> **What is expected**:
Reproduce the entries below exactly, but only from the line containing "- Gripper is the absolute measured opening" to the line containing "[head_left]", inclusive.

> **Supplied records**:
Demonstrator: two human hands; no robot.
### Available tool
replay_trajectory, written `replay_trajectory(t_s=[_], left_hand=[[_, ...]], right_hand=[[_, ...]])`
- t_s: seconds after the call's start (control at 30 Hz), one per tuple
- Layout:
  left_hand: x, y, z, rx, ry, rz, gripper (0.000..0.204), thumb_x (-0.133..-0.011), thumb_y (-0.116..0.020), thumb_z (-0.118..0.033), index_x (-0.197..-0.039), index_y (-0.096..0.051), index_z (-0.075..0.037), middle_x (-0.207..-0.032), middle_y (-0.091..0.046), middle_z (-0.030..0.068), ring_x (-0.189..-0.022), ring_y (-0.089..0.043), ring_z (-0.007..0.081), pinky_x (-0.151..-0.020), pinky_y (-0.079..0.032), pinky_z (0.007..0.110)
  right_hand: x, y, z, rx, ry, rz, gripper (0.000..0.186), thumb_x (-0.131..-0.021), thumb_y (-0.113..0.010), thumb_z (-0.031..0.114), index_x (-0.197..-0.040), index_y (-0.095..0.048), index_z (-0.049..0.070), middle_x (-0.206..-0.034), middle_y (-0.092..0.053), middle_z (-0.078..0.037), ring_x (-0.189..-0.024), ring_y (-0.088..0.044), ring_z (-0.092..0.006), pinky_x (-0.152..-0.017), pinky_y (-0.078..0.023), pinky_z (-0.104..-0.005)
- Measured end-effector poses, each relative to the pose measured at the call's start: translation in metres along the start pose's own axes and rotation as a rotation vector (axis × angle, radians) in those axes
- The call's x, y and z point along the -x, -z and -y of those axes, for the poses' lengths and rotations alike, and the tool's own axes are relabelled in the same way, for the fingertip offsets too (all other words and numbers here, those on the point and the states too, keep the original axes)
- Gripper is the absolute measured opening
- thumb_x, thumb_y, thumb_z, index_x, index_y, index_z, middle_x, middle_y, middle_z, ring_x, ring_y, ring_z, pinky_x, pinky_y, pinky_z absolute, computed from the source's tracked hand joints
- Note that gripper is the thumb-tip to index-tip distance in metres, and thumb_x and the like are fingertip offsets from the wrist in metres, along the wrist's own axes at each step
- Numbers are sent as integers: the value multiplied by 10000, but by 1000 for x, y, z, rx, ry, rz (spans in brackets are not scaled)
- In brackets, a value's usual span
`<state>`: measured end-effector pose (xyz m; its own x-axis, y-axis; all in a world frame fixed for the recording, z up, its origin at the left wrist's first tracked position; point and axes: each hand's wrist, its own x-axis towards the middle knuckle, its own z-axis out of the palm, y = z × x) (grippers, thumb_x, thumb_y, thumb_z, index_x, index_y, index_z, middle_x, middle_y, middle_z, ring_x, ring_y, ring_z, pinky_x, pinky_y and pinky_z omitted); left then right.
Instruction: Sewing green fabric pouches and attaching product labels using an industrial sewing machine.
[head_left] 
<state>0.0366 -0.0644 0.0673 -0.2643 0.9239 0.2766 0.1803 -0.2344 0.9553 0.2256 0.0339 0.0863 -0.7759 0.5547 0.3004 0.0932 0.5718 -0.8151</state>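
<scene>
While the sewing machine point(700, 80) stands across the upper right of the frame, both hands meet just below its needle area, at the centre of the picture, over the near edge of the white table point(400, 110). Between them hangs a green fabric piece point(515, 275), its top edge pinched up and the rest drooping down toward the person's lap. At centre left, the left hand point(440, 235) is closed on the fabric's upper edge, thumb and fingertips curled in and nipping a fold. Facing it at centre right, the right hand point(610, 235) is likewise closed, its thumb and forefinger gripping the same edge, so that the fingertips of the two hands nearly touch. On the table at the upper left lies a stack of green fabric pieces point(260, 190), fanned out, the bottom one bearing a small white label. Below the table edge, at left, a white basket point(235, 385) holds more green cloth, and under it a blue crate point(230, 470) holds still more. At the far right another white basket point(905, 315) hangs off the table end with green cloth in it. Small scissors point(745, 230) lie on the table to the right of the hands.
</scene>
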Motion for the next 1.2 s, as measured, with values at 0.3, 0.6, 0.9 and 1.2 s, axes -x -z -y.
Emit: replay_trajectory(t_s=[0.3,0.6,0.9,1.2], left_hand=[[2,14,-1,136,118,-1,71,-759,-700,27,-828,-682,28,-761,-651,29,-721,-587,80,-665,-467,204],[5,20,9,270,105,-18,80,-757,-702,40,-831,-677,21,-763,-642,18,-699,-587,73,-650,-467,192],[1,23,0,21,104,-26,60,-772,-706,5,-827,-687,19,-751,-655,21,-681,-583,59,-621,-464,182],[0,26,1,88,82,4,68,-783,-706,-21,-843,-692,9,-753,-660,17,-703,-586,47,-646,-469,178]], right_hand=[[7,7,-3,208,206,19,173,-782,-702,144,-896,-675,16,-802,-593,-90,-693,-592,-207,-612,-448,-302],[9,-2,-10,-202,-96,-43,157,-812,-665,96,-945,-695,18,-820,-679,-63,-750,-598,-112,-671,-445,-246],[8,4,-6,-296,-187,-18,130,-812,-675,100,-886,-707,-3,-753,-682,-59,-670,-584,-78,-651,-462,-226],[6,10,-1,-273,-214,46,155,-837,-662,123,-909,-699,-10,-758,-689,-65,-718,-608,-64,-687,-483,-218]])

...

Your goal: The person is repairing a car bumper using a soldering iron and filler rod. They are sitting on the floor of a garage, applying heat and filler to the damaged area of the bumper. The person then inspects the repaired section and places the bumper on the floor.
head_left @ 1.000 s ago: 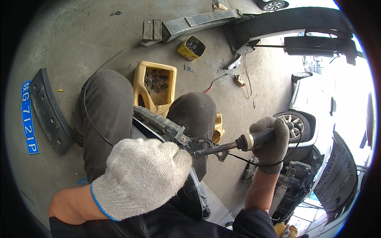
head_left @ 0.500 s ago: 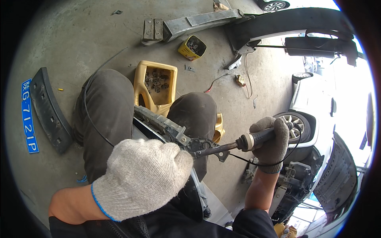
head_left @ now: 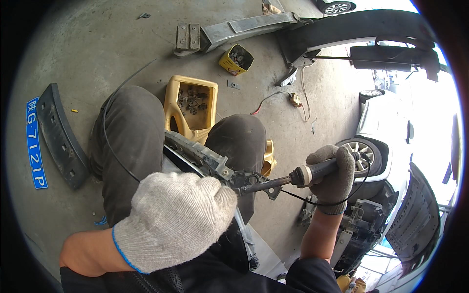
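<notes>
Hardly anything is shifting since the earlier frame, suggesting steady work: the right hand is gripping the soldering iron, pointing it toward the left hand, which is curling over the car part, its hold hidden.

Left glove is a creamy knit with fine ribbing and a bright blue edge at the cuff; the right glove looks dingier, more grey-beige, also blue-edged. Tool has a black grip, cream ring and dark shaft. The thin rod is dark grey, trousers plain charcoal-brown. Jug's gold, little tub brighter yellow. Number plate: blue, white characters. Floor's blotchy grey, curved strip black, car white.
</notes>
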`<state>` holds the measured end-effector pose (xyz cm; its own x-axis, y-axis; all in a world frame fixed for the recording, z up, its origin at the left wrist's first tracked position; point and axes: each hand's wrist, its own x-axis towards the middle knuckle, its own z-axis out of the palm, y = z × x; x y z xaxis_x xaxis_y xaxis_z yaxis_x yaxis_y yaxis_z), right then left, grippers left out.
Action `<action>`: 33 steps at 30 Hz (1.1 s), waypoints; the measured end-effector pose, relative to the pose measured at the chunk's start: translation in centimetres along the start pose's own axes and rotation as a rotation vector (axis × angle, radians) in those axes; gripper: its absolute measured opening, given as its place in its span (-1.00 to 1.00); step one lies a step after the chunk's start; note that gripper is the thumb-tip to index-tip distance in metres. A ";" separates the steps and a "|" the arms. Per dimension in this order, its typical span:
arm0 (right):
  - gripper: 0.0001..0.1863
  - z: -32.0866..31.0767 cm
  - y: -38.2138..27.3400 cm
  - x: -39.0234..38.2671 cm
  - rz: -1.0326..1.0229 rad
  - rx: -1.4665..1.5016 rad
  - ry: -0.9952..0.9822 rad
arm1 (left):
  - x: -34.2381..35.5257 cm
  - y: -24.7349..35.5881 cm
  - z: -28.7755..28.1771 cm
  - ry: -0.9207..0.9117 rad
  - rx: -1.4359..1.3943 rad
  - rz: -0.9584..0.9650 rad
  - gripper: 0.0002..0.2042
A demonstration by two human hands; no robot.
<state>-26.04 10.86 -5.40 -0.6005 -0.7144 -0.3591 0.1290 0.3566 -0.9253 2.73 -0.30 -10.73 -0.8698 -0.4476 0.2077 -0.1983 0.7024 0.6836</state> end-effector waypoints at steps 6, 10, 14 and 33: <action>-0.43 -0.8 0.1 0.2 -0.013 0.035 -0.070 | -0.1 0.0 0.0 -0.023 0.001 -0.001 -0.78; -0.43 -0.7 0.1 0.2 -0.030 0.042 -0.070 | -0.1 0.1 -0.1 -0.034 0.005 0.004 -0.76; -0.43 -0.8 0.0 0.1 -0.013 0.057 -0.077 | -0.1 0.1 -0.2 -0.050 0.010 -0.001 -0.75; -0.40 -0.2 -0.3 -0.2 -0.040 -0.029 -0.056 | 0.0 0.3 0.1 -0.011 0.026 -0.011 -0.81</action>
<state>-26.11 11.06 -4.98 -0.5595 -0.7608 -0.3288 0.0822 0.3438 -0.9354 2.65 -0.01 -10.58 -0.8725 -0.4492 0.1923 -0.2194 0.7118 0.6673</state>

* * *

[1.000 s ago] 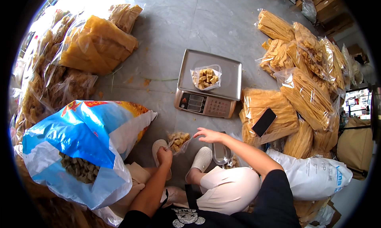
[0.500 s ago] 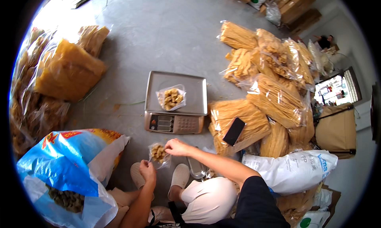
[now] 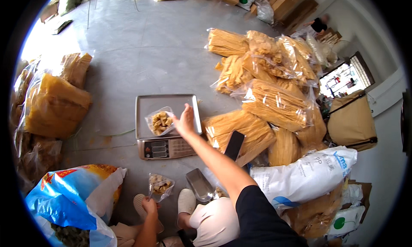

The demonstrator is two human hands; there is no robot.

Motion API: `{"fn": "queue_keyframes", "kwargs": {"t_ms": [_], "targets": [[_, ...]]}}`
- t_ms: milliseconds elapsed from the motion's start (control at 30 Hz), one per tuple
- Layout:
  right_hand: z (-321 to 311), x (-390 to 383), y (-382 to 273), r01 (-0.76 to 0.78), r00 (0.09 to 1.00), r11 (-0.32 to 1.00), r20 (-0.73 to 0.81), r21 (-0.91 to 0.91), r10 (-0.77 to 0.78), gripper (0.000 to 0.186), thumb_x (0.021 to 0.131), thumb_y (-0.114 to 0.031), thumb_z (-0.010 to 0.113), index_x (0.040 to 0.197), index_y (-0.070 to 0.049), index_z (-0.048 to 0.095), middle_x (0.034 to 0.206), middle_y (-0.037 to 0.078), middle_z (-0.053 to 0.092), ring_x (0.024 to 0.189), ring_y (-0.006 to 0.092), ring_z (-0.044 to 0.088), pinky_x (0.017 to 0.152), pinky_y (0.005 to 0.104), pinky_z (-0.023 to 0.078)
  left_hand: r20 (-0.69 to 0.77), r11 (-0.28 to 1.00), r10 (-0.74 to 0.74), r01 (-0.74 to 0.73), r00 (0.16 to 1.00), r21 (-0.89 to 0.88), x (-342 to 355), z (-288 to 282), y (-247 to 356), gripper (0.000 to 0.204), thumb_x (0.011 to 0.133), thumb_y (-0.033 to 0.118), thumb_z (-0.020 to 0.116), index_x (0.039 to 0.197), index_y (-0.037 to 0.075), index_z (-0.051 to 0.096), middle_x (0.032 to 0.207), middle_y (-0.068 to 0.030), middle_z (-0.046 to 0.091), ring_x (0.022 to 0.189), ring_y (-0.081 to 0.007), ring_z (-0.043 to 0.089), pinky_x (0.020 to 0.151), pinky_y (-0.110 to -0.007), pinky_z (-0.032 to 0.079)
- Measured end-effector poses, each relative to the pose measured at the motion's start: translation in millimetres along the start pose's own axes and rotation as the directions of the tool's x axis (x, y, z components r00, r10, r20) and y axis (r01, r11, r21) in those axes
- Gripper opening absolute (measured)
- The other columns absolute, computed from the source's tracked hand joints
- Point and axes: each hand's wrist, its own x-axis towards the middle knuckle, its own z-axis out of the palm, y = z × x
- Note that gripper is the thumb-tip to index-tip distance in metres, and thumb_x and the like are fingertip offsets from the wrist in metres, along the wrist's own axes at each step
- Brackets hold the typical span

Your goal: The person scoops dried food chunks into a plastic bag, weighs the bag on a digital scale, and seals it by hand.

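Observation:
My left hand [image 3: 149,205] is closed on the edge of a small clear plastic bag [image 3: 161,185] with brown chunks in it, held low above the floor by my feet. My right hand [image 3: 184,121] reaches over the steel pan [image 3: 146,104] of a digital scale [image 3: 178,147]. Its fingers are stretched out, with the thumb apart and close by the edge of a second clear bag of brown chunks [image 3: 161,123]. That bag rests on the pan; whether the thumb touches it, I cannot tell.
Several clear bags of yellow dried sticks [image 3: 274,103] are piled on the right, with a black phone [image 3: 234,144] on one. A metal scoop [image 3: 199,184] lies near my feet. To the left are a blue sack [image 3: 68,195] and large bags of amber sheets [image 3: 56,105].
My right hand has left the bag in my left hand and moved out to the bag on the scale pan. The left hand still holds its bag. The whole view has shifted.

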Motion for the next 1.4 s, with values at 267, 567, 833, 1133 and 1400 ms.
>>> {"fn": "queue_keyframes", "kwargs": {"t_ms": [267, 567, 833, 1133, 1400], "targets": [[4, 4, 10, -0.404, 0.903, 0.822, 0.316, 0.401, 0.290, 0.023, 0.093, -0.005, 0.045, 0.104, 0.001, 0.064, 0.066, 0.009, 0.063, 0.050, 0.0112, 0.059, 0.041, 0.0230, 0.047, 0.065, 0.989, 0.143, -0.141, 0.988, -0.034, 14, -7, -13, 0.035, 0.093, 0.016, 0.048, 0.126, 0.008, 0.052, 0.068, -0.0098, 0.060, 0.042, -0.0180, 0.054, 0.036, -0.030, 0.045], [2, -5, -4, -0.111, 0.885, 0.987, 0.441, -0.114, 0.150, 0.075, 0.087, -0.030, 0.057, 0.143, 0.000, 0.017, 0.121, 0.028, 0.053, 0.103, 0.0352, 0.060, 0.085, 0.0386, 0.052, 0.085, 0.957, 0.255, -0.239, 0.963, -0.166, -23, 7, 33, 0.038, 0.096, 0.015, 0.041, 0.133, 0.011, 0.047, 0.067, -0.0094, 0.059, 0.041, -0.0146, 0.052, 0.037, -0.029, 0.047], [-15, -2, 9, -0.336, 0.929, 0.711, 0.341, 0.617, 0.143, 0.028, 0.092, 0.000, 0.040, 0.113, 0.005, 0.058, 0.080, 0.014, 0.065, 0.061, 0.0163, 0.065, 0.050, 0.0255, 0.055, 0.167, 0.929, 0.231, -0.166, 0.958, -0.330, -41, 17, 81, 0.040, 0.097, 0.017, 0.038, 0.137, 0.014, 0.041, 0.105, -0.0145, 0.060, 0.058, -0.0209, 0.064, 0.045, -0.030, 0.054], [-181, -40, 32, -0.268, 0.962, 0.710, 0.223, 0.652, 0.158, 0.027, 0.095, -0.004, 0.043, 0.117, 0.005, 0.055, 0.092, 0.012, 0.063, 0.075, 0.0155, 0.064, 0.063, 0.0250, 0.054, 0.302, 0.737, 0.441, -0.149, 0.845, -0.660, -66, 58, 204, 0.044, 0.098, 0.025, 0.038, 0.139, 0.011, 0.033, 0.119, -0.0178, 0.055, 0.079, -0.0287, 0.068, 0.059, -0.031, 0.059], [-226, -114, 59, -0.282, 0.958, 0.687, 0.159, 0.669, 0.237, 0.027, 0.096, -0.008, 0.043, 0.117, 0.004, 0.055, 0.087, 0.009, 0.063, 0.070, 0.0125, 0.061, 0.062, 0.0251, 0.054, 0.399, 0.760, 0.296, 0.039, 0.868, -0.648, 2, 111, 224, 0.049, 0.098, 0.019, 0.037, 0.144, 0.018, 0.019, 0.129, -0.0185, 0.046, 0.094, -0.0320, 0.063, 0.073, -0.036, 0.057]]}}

> **Solution to the problem**:
- Gripper is the absolute measured opening
- thumb_x, thumb_y, thumb_z, index_x, index_y, index_z, middle_x, middle_y, middle_z, ring_x, ring_y, ring_z, pinky_x, pinky_y, pinky_z absolute, computed from the source's tracked hand joints
- Note that gripper is the thumb-tip to index-tip distance in metres, and thumb_x and the like are fingertip offsets from the wrist in metres, along the wrist's own axes at each step
- Numbers are sent as integers: the value multiplied by 10000, but by 1000 for x, y, z, rx, ry, rz (spans in brackets are not scaled)
- In brackets, a value's usual span
`<state>`: measured end-effector pose (xyz m; its own x-axis, y-axis; all in a world frame fixed for the recording, z up, its origin at the left wrist's first tracked position; point and axes: each hand's wrist, its own x-axis towards the middle knuckle, its own z-axis out of the palm, y = z × x) (grippers, thumb_x, thumb_y, thumb_z, index_x, index_y, index_z, middle_x, middle_y, middle_z, ring_x, ring_y, ring_z, pinky_x, pinky_y and pinky_z omitted); left then right.
Instruction: Sewing green fabric pouches and attaching product labels using an industrial sewing machine.
[head_left] 

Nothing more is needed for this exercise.